Another security council meeting takes place today in New York. The very least that it could do is condemn Israel for the huge loss of civilian life, including the bombing of a UN school in Gaza yesterday, which has reportedly killed at least 40 people.

Next Monday, Foreign Secretary David Miliband will report to the House of Commons on the British government’s participation in the various EU efforts to bring about a ceasefire.

But will he recognise that ordinary public opinion in Britain has been steadily moving in favour of the rights of Palestinian people?

There has been an avalanche of support for the victims of Israel’s behaviour.

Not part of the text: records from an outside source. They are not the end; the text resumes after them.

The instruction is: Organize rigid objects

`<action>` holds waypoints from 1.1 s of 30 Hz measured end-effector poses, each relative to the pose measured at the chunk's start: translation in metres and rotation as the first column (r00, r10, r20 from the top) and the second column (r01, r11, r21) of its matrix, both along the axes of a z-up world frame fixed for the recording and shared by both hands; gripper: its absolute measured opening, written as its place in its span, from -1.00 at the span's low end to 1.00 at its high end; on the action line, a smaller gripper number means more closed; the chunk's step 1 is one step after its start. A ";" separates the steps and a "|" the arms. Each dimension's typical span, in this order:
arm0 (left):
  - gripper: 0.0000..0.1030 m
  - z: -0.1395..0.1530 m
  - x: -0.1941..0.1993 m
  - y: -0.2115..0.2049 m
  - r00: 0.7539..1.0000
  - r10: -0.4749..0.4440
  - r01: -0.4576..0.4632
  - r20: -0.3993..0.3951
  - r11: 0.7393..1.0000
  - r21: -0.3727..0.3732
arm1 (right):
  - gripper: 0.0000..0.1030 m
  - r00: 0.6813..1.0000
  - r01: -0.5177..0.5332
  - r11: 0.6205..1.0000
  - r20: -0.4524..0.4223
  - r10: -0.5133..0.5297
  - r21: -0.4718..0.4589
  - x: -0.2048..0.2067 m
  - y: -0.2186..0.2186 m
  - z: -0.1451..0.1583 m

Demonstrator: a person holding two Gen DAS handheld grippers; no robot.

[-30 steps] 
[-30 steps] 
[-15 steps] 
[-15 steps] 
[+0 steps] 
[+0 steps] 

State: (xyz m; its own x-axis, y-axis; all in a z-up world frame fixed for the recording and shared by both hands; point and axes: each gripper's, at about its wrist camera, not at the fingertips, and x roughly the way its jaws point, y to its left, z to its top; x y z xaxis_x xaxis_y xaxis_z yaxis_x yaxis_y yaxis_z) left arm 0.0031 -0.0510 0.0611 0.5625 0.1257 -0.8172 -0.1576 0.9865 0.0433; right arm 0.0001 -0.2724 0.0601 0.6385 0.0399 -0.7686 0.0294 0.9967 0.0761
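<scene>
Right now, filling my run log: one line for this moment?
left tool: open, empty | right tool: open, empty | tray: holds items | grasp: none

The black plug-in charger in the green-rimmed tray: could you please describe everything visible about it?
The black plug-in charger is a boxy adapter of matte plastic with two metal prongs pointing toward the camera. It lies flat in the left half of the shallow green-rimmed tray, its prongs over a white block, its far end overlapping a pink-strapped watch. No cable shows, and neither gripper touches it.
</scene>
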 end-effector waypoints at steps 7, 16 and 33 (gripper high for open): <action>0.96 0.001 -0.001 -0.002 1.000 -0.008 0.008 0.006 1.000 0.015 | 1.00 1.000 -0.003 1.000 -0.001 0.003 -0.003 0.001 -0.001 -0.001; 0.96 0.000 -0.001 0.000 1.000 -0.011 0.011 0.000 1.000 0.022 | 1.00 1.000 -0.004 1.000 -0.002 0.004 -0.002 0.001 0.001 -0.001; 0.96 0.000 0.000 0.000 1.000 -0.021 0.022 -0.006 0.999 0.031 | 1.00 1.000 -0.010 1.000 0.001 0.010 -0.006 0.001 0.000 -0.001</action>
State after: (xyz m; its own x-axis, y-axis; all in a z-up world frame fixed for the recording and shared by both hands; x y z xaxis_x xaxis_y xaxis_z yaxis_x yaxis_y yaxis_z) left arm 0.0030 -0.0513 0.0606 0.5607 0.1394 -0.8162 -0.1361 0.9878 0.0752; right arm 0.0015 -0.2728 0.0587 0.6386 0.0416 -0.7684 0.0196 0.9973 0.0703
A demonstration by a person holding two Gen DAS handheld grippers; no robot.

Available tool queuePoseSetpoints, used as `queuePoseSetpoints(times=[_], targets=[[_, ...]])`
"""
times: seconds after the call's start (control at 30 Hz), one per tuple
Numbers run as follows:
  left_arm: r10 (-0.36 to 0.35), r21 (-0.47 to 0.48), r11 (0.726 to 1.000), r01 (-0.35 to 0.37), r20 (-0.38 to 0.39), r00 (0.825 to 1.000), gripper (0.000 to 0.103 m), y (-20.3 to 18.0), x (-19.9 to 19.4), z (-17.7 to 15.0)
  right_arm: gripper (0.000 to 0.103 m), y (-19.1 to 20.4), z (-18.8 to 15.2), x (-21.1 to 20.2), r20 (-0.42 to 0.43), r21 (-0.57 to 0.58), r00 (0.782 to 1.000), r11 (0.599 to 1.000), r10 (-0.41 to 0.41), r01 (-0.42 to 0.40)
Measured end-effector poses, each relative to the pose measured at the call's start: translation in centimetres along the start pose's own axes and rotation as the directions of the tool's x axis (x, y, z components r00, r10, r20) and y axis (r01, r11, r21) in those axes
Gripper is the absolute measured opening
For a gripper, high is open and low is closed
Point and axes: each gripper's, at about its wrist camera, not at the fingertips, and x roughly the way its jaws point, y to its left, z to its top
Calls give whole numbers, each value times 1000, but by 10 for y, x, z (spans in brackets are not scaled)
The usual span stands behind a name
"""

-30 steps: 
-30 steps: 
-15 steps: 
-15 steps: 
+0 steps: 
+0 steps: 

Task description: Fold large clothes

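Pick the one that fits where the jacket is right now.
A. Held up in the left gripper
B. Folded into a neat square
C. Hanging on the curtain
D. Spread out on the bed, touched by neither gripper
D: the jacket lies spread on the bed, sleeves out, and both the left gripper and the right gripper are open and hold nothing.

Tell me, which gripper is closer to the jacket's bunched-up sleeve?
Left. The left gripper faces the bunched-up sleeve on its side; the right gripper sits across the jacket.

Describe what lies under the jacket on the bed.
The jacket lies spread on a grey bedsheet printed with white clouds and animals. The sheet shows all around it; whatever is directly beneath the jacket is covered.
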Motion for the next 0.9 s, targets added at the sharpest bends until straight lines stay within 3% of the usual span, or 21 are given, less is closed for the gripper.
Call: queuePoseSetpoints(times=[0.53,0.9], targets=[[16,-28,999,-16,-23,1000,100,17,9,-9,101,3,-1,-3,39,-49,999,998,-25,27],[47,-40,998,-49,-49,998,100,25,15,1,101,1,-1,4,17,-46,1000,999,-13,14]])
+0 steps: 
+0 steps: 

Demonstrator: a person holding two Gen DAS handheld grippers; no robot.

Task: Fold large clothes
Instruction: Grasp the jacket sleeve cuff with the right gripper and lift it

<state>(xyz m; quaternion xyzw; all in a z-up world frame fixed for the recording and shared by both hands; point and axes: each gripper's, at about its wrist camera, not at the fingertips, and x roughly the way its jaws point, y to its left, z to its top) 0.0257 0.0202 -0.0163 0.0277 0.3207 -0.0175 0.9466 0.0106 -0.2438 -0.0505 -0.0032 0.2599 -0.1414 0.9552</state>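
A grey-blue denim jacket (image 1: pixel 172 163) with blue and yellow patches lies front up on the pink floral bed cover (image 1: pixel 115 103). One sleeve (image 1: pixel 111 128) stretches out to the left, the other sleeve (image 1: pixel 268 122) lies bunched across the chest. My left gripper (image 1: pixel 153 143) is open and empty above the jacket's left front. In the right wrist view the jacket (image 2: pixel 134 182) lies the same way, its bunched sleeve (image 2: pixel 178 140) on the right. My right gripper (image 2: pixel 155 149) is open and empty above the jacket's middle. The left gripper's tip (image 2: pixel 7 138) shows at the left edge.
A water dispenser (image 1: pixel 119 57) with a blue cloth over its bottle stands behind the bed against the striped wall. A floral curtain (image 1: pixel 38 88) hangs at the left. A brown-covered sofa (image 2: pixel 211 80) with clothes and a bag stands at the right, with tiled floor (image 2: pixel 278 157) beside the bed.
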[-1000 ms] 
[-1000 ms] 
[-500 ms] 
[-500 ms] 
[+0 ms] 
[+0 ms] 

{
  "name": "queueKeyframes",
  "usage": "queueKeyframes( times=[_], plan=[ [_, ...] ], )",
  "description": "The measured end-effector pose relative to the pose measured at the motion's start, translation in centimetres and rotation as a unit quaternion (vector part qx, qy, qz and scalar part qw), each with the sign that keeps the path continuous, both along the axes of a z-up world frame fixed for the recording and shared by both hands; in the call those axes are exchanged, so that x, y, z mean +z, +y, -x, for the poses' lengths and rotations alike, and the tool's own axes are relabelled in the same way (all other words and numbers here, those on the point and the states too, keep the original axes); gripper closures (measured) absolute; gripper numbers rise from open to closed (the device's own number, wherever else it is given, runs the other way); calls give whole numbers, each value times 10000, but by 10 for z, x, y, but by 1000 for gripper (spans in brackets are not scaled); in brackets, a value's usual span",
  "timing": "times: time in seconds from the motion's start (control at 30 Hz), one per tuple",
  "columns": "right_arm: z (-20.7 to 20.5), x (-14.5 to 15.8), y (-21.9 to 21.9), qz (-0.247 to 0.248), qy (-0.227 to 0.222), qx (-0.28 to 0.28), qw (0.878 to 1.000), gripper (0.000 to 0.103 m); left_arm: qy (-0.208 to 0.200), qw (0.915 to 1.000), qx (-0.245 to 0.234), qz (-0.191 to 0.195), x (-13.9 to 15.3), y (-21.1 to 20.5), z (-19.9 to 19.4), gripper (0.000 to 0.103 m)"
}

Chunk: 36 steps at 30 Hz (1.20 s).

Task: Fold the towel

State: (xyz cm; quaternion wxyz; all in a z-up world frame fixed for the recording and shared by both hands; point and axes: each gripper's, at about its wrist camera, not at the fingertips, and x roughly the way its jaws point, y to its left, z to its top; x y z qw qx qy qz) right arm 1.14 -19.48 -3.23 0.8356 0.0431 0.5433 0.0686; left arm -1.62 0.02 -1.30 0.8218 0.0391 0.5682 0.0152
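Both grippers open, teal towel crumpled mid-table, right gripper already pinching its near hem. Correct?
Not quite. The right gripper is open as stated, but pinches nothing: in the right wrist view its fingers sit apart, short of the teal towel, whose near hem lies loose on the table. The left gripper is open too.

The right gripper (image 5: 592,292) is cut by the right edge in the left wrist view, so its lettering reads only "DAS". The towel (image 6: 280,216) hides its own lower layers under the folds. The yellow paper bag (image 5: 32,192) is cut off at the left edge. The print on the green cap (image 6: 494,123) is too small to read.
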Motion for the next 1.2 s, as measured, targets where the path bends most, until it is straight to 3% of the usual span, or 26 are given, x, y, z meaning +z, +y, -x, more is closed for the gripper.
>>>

Support for Jews for Justice for Palestinians has increased, as has the participation of people in demonstrations such as the massive march through London last Sunday and the daily demonstrations at the US embassy.

Ordinary people have been emailing, phoning and faxing their MPs to demand action as they are bombarded with daily images of the carnage in Gaza. Support for Israel in Parliament has been steadily reducing and is now much more limited than in the past.

Not only is the continued oppression of Palestinians appalling for the individuals concerned but it can only lay the foundations for greater conflict in the future.

The time is long past for the rest of the world to unreservedly condemn Israel’s behaviour.

The increasingly militant hardline leadership in Israel must be isolated.

This time, the plight of the Palestinian people will not wait as they are dying in their hundreds and starving in their thousands.

The neighbouring governments that have so far failed to open the crossing points or effectively condemn Israel will soon be feeling the wrath of popular opinion in their own communities.

We often feel a sense of helplessness in these situations. But we can apply force to the political process in Britain and join in the massive numbers of protests and street demonstrations that are being held every day.

For the people of Palestine, in Gaza and the West Bank, it means more than we can know.